Every line of the data must be copied exactly.

- _Data block_
=======

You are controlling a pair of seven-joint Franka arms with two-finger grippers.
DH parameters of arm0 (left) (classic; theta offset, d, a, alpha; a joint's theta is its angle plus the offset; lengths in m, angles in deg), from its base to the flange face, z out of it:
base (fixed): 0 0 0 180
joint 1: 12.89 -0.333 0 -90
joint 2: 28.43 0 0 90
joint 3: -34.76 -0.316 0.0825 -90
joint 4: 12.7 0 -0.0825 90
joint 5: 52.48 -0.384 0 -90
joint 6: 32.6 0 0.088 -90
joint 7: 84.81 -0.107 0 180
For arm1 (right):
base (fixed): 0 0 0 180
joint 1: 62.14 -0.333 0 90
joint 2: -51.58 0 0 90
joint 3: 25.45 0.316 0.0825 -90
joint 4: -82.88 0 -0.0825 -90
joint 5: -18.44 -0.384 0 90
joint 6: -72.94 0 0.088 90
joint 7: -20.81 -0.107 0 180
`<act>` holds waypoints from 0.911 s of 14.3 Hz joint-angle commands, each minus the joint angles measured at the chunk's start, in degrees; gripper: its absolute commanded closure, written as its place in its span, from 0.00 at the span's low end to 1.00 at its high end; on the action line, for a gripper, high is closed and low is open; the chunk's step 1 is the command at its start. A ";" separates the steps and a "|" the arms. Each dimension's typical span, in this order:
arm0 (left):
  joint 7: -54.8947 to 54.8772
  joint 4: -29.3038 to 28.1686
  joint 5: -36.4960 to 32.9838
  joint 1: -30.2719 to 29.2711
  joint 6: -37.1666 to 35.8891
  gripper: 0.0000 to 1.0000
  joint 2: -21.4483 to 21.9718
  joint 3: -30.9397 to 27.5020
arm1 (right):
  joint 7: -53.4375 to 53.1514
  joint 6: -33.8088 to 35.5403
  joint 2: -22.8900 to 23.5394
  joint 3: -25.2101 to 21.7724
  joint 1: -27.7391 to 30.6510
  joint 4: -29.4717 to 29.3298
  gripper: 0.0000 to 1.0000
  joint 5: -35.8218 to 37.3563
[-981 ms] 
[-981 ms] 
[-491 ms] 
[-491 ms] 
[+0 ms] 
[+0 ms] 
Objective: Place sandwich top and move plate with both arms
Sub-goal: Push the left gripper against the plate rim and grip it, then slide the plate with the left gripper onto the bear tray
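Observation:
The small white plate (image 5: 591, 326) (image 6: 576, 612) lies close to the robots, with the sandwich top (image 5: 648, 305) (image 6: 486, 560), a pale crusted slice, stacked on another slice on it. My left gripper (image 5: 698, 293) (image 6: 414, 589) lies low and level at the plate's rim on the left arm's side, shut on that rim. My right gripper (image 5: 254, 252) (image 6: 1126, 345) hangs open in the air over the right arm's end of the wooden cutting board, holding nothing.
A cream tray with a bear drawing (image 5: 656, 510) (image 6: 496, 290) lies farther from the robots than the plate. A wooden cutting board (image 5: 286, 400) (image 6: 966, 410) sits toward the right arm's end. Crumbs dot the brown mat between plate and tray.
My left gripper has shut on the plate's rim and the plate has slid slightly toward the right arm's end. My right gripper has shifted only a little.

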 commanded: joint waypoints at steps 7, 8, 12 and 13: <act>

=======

- _Response_
You are controlling a pair of seven-joint Franka arms with two-finger grippers.
DH parameters of arm0 (left) (classic; theta offset, d, a, alpha; a joint's theta is its angle plus the offset; lengths in m, angles in deg), from its base to the flange face, z out of it:
base (fixed): 0 0 0 180
joint 1: 12.89 -0.333 0 -90
joint 2: 28.43 0 0 90
joint 3: -34.76 -0.316 0.0825 -90
joint 4: 12.7 0 -0.0825 90
joint 5: 52.48 -0.384 0 -90
joint 6: 32.6 0 0.088 -90
joint 7: 84.81 -0.107 0 180
For arm1 (right):
base (fixed): 0 0 0 180
joint 1: 62.14 -0.333 0 90
joint 2: -51.58 0 0 90
joint 3: 25.45 0.316 0.0825 -90
joint 4: -82.88 0 -0.0825 -90
joint 5: -18.44 -0.384 0 90
joint 6: -72.94 0 0.088 90
joint 7: -20.81 -0.107 0 180
`<act>` holds waypoints from 0.911 s of 14.3 Hz joint-angle commands, each minus the joint angles measured at the chunk's start, in degrees; gripper: its absolute commanded closure, written as its place in its span, from 0.00 at the span's low end to 1.00 at its high end; on the action line, for a gripper, high is closed and low is open; the chunk's step 1 is the command at its start. A ";" separates the steps and a "|" the arms. Each dimension's typical span, in this order:
arm0 (left):
  joint 7: -54.8947 to 54.8772
  joint 4: -29.3038 to 28.1686
  joint 5: -36.4960 to 32.9838
  joint 1: -30.2719 to 29.2711
  joint 6: -37.1666 to 35.8891
  gripper: 0.0000 to 1.0000
  joint 2: -21.4483 to 21.9718
  joint 3: -30.9397 to 27.5020
arm1 (right):
  joint 7: -53.4375 to 53.1514
  joint 6: -33.8088 to 35.5403
  joint 2: -22.8900 to 23.5394
  joint 3: -25.2101 to 21.7724
  joint 1: -27.7391 to 30.6510
  joint 4: -29.4717 to 29.3298
  gripper: 0.0000 to 1.0000
  joint 5: -35.8218 to 37.3563
[-981 ms] 
[-981 ms] 
[-491 ms] 
[-491 ms] 
[+0 ms] 
[+0 ms] 
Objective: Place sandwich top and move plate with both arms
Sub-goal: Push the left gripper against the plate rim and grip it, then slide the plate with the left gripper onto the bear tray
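Observation:
The small white plate (image 5: 591, 326) (image 6: 576, 612) lies close to the robots, with the sandwich top (image 5: 648, 305) (image 6: 486, 560), a pale crusted slice, stacked on another slice on it. My left gripper (image 5: 698, 293) (image 6: 414, 589) lies low and level at the plate's rim on the left arm's side, shut on that rim. My right gripper (image 5: 254, 252) (image 6: 1126, 345) hangs open in the air over the right arm's end of the wooden cutting board, holding nothing.
A cream tray with a bear drawing (image 5: 656, 510) (image 6: 496, 290) lies farther from the robots than the plate. A wooden cutting board (image 5: 286, 400) (image 6: 966, 410) sits toward the right arm's end. Crumbs dot the brown mat between plate and tray.
My left gripper has shut on the plate's rim and the plate has slid slightly toward the right arm's end. My right gripper has shifted only a little.
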
 commanded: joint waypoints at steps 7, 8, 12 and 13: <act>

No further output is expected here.